Copyright © 1999 Hindawi Publishing Corporation. This is an open access article distributed under the Creative Commons Attribution License, which permits unrestricted use, distribution, and reproduction in any medium, provided the original work is properly cited.


In addition to its well-established effect on T cells, cyclosporin A (CsA) also inhibits inflammatory cytokine production by macrophages. However, little is known about the mechanism of action of CsA on macrophage cytokine production. We measured the effect of CsA on basal and phorbol-myristate-acetate (PMA)-stimulated production of interleukin-6 using the human monocyte cell line U937 differentiated with dimethylsulfoxide (DMSO). Interleukin-6 levels were measured in supernatant and cell lysates using specific enzyme-linked immunosorbent assays. We found that CsA decreases not only IL-6 release but also cytokine synthesis. The concentration of CsA used did not affect either cell viability or proliferation. Three possibilities may be advanced to explain the CsA-due decrease in IL-6 production by macrophages: (a) inhibition of the synthesis of an early common regulatory protein, (b) inhibition of cytokine gene transcription, or (c) modulation of post-transcriptional events.
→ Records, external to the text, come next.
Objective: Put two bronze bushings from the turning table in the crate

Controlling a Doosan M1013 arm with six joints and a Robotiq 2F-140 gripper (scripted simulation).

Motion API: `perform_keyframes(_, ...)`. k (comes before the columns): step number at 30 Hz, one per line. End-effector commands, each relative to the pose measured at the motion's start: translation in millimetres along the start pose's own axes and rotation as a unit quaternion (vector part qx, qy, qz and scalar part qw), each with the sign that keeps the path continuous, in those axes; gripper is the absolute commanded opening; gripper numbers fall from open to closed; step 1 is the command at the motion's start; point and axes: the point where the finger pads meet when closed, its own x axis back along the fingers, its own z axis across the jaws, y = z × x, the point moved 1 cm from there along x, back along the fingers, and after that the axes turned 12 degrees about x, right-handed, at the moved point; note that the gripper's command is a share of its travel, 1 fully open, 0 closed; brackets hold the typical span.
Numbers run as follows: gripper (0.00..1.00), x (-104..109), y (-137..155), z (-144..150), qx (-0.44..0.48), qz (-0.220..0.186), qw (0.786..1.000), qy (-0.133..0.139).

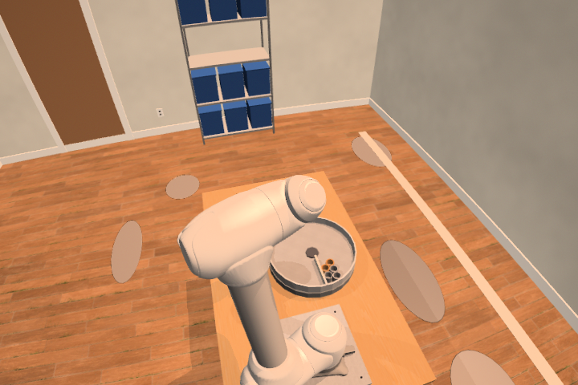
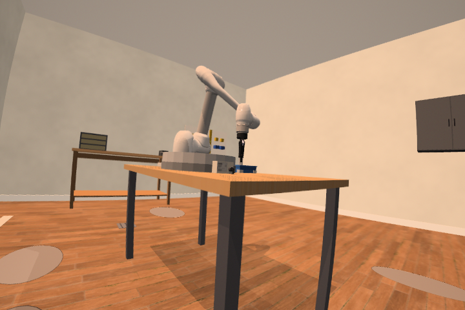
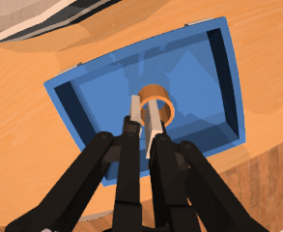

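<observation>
- Wood-plank floor (image 1: 71, 318), pale walls, brown door (image 1: 58, 67); a metal shelf rack (image 1: 184, 45) with blue bins stands against the far wall.
- Orange table (image 2: 277, 183) on dark legs carries the arm's grey base plate (image 1: 358, 362), the turning table and the crate.
- Turning table (image 1: 344, 283): round grey tray with a raised rim and a radial divider. A cluster of bushings (image 1: 331, 269) lies beside the divider, at least one of them bronze, the rest grey; the exact count is too small to tell.
- Crate (image 3: 228, 84): blue, open-topped, set on the table just beside the turning table's rim. No bushing is seen on its floor.
- Gripper (image 3: 145, 112): pointing straight down over the crate, fingers clenched on the wall of a bronze bushing (image 3: 164, 99), one finger inside the bore and one outside.
- Bronze bushing: held upright above the crate's middle, apart from the walls.
- Step in hand, as judged: delivery of the first bronze bushing.
- Handling advice: lower until the bushing is close to the crate floor and keep it centred, then part the fingers fully and rise straight up so that the inner finger does not drag the ring out.
- Remaining, as judged: one more bronze bushing to fetch; grey ones stay put.
</observation>
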Motion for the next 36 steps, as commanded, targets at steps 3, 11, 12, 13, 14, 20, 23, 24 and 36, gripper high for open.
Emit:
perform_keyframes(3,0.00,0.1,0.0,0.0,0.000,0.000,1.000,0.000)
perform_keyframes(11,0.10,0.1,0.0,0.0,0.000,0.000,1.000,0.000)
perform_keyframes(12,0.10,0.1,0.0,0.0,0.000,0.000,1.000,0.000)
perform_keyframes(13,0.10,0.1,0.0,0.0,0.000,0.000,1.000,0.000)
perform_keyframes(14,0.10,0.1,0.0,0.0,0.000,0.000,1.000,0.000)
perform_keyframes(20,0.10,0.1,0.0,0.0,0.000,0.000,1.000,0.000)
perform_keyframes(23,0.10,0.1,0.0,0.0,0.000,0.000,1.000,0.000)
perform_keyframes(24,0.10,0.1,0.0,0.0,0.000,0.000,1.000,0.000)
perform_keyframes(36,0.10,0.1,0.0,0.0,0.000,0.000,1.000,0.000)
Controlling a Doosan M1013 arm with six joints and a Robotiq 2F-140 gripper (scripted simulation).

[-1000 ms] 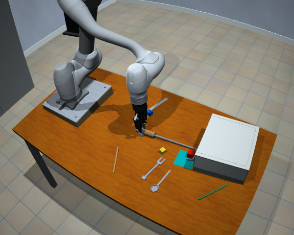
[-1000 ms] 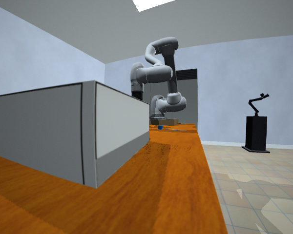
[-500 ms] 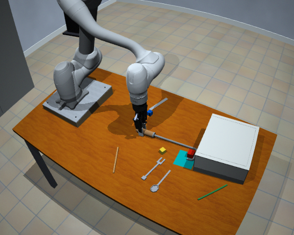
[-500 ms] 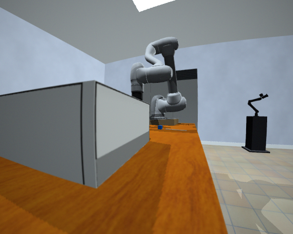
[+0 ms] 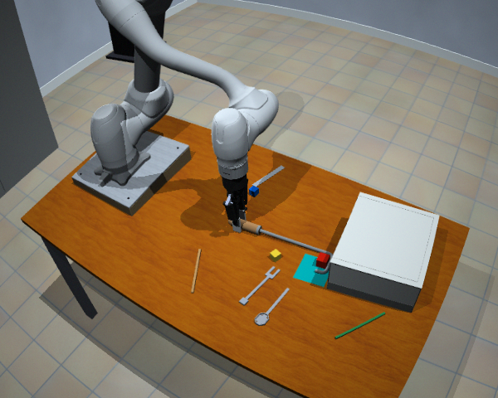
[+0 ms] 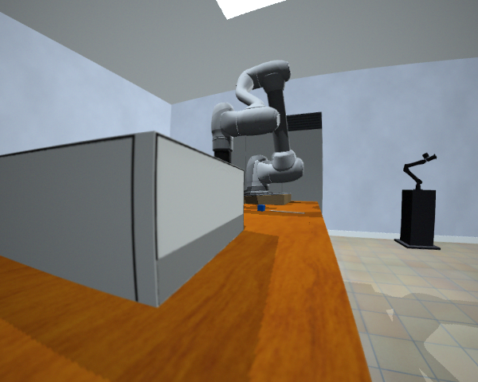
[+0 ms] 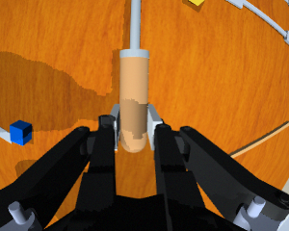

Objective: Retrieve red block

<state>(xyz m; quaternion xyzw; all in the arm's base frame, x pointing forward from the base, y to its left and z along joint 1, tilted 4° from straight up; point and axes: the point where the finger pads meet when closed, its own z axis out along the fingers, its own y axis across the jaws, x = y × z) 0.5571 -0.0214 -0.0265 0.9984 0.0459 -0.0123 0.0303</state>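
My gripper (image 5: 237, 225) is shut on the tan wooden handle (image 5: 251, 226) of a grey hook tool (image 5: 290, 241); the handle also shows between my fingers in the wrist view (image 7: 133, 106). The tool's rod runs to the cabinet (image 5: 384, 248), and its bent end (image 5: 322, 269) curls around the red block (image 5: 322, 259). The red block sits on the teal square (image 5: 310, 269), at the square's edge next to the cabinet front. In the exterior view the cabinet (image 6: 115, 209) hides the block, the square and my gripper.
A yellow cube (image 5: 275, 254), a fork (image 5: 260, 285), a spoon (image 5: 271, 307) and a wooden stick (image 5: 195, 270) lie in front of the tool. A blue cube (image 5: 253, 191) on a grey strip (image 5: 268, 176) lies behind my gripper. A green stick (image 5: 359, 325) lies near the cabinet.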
The first possibility was tested by measuring the effect of cycloheximide on the experimental system during the first 3 hours of culture. Although cycloheximide decreased total cytokine synthesis, the pattern of cytokine modulation by CsA persisted. These data suggest that CsA-mediated macrophage cytokine inhibition is not mediated by an early common regulatory protein. To further explore the inhibition mechanism, we measured IL-6 mRNA levels by Northern blot. IL-6 mRNA levels were unaffected by CsA both in resting and PMA-stimulated cells. We conclude that in human macrophages CsA diminishes IL-6 production at post-transcriptional level.